**Data supplied**:
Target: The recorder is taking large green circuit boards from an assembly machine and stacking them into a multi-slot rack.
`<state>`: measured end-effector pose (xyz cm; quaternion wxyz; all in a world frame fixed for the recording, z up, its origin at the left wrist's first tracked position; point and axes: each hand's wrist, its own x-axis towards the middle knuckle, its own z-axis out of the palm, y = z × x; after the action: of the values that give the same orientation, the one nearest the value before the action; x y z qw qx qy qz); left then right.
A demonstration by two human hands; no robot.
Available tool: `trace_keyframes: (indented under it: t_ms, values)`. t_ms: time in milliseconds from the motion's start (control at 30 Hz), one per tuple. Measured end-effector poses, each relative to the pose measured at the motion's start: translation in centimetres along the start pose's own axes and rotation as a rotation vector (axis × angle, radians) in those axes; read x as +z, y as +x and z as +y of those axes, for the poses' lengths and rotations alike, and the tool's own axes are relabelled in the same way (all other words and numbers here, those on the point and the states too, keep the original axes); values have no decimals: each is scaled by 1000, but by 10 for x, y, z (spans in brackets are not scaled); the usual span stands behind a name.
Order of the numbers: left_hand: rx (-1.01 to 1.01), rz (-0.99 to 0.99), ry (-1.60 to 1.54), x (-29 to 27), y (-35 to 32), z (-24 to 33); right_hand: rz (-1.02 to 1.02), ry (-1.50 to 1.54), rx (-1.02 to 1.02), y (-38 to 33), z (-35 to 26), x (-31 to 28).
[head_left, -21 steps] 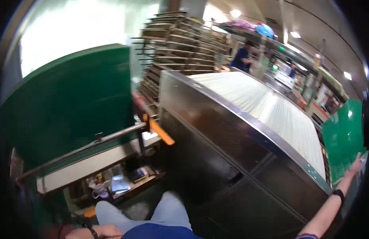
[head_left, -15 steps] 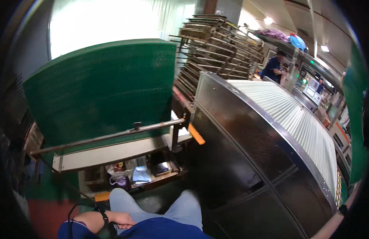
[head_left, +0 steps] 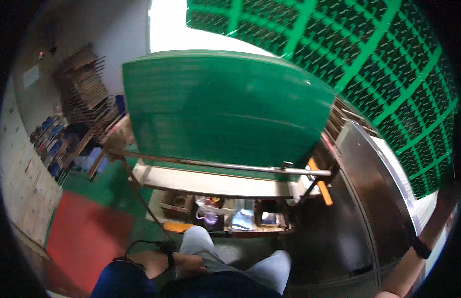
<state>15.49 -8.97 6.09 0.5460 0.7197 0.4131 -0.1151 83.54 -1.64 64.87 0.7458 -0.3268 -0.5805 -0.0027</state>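
Observation:
A large thin green panel with a lattice of cut-out or dark areas is raised across the upper right. My right hand is at its lower right edge and seems to grip it, though the fingers are dark and mostly hidden near the rim of the picture. My left hand hangs low beside my thigh, blurred, with its fingers not clearly visible. In front of me, a stack of green panels stands on edge on a rack with a white ledge.
A metal bar crosses the rack's front. Below it, a shelf holds a purple-handled item and blue packets. The dark side of a roller conveyor stands right. Stacked racks and a red floor patch lie left.
My view has swung left, so the rack and stack appear further right. The green panel at my right has come up and across the upper right of the view.

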Motion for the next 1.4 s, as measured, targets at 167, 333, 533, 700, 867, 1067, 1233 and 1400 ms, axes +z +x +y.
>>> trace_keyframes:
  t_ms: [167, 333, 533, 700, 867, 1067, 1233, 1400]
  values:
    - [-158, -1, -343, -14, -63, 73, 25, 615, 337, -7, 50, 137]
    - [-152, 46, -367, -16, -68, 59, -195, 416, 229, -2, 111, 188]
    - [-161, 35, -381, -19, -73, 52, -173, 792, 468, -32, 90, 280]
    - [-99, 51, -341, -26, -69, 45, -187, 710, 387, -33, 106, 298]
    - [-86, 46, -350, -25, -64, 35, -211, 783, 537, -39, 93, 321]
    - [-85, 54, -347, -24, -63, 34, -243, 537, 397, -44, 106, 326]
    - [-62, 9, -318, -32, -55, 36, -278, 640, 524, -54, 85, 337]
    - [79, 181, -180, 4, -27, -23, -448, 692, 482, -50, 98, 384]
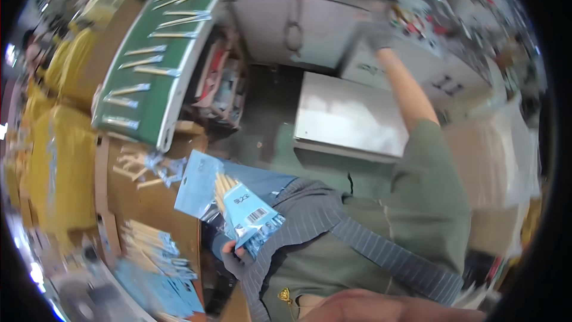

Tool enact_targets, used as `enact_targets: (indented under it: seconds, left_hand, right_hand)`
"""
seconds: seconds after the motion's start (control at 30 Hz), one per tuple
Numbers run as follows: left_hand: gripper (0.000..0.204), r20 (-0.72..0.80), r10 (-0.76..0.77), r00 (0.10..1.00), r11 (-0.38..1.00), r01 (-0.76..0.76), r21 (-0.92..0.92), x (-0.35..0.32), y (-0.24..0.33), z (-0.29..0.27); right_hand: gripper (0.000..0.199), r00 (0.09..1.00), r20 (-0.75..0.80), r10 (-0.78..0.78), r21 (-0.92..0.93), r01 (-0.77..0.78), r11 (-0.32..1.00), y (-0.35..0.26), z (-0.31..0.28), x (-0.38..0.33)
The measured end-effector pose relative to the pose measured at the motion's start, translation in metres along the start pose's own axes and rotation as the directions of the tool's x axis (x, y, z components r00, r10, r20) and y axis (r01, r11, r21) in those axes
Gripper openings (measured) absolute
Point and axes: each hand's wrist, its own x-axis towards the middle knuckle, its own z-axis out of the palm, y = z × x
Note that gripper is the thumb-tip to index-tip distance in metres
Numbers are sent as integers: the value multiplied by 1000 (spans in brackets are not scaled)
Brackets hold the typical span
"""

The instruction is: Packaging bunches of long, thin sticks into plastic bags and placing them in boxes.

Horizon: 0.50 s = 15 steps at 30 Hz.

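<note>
My left hand (234,250) is closed around the lower end of a blue and clear plastic packet (255,213), in front of my body. Pale wooden sticks (223,188) show inside the packet, and its flat blue header flap points away to the left. My right arm is stretched far forward to the right. Its hand (376,34), in a grey glove, is beside the top of a white machine cabinet (357,62); its fingers are smeared by motion, so I cannot make out any grip.
A green conveyor belt (146,42) at the left carries several wrapped sticks. Below it, a cardboard surface (128,194) holds loose sticks (143,170) and a pile of blue packets (158,280). Yellow sacks (59,167) stand far left. A white metal box (351,113) is ahead.
</note>
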Motion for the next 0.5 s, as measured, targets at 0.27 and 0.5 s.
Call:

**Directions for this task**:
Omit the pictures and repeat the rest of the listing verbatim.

**Exercise output**:
Target: The recorder is taking large green circuit boards from an assembly machine and stacking them into a multi-slot rack.
`<state>`: measured end-effector pose (xyz cm; quaternion wxyz; all in a world frame fixed for the recording, z up, its origin at the left wrist's first tracked position; point and axes: each hand's wrist, its own x-axis towards the middle knuckle, its own z-axis out of the palm, y = z × x; after the action: of the values that give the same orientation, the one nearest the value before the action; x y z qw qx qy qz); left then right.
A demonstration by two human hands; no robot.
Available tool: `trace_keyframes: (indented under it: t_ms, values)`. t_ms: time in milliseconds from the motion's start (control at 30 Hz), one per tuple. Measured end-effector poses, each relative to the pose measured at the motion's start: translation in centimetres along the start pose's own axes and rotation as a rotation vector (axis × angle, radians) in those axes; read x as +z, y as +x and z as +y of those axes, for the poses' lengths and rotations alike, and the tool's own axes are relabelled in the same way (all other words and numbers here, those on the point and the states too, keep the original axes); values have no decimals: each is scaled by 1000, but by 10 for x, y, z (spans in brackets are not scaled); the usual span stands behind a name.
Order of the numbers: left_hand: rx (-1.01 to 1.01), rz (-0.99 to 0.99), ry (-1.60 to 1.54), x (-29 to 27), y (-35 to 32), z (-24 to 33); right_hand: rz (-1.02 to 1.02), ry (-1.50 to 1.54), rx (-1.02 to 1.02), y (-38 to 33), z (-35 to 26), x (-31 to 28).
[head_left, -21 steps] 
[head_left, -15 steps] 
[head_left, +0 steps] 
<state>15.49 -8.97 6.09 0.5460 0.7197 0.4131 -0.1151 83.54 -1.64 64.87 0.7458 -0.3268 -0.5805 -0.0027</state>
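Observation:
A large thin green panel with a lattice of cut-out or dark areas is raised across the upper right. My right hand is at its lower right edge and seems to grip it, though the fingers are dark and mostly hidden near the rim of the picture. My left hand hangs low beside my thigh, blurred, with its fingers not clearly visible. In front of me, a stack of green panels stands on edge on a rack with a white ledge.
A metal bar crosses the rack's front. Below it, a shelf holds a purple-handled item and blue packets. The dark side of a roller conveyor stands right. Stacked racks and a red floor patch lie left.
My view has swung left, so the rack and stack appear further right. The green panel at my right has come up and across the upper right of the view.
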
Motion for the next 1.4 s, as measured, targets at 167, 333, 533, 700, 867, 1067, 1233 and 1400 ms, axes +z +x +y.
>>> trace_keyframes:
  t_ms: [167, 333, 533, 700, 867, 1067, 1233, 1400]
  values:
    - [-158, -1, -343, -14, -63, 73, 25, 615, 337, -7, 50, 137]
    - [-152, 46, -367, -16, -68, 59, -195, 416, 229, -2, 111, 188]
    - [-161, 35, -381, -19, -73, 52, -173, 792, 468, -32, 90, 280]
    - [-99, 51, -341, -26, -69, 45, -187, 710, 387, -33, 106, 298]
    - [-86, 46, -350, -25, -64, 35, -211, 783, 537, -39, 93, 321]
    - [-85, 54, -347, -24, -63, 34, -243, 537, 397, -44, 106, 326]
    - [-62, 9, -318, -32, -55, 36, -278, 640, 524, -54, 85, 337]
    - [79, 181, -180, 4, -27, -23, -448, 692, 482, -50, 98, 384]

Tool enact_targets, used as `enact_targets: (indented under it: seconds, left_hand, right_hand)`
"""
seconds: seconds after the motion's start (control at 30 Hz), one per tuple
Numbers run as follows: left_hand: gripper (0.000..0.204), r20 (-0.72..0.80), r10 (-0.76..0.77), r00 (0.10..1.00), r11 (-0.38..1.00), r01 (-0.76..0.76), r21 (-0.92..0.92), x (-0.35..0.32), y (-0.24..0.33), z (-0.29..0.27); right_hand: gripper (0.000..0.199), r00 (0.09..1.00), r20 (-0.75..0.80), r10 (-0.78..0.78), r21 (-0.92..0.93), r01 (-0.77..0.78), r11 (-0.32..1.00), y (-0.35..0.26), z (-0.31..0.28), x (-0.38..0.33)
The measured end-effector pose relative to the pose measured at the motion's start, translation in metres along the start pose's own axes and rotation as the directions of the tool's x axis (x, y, z components r00, r10, r20) and y axis (r01, r11, r21) in those axes
Gripper openings (measured) absolute
Point and axes: each hand's wrist, its own x-axis towards the middle knuckle, its own z-axis out of the palm, y = z × x
Note that gripper is the thumb-tip to index-tip distance in metres
Numbers are sent as integers: the value multiplied by 1000 (spans in brackets are not scaled)
Brackets hold the typical span
"""

The instruction is: Packaging bunches of long, thin sticks into plastic bags and placing them in boxes.

Horizon: 0.50 s = 15 steps at 30 Hz.

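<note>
My left hand (234,250) is closed around the lower end of a blue and clear plastic packet (255,213), in front of my body. Pale wooden sticks (223,188) show inside the packet, and its flat blue header flap points away to the left. My right arm is stretched far forward to the right. Its hand (376,34), in a grey glove, is beside the top of a white machine cabinet (357,62); its fingers are smeared by motion, so I cannot make out any grip.
A green conveyor belt (146,42) at the left carries several wrapped sticks. Below it, a cardboard surface (128,194) holds loose sticks (143,170) and a pile of blue packets (158,280). Yellow sacks (59,167) stand far left. A white metal box (351,113) is ahead.
</note>
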Motion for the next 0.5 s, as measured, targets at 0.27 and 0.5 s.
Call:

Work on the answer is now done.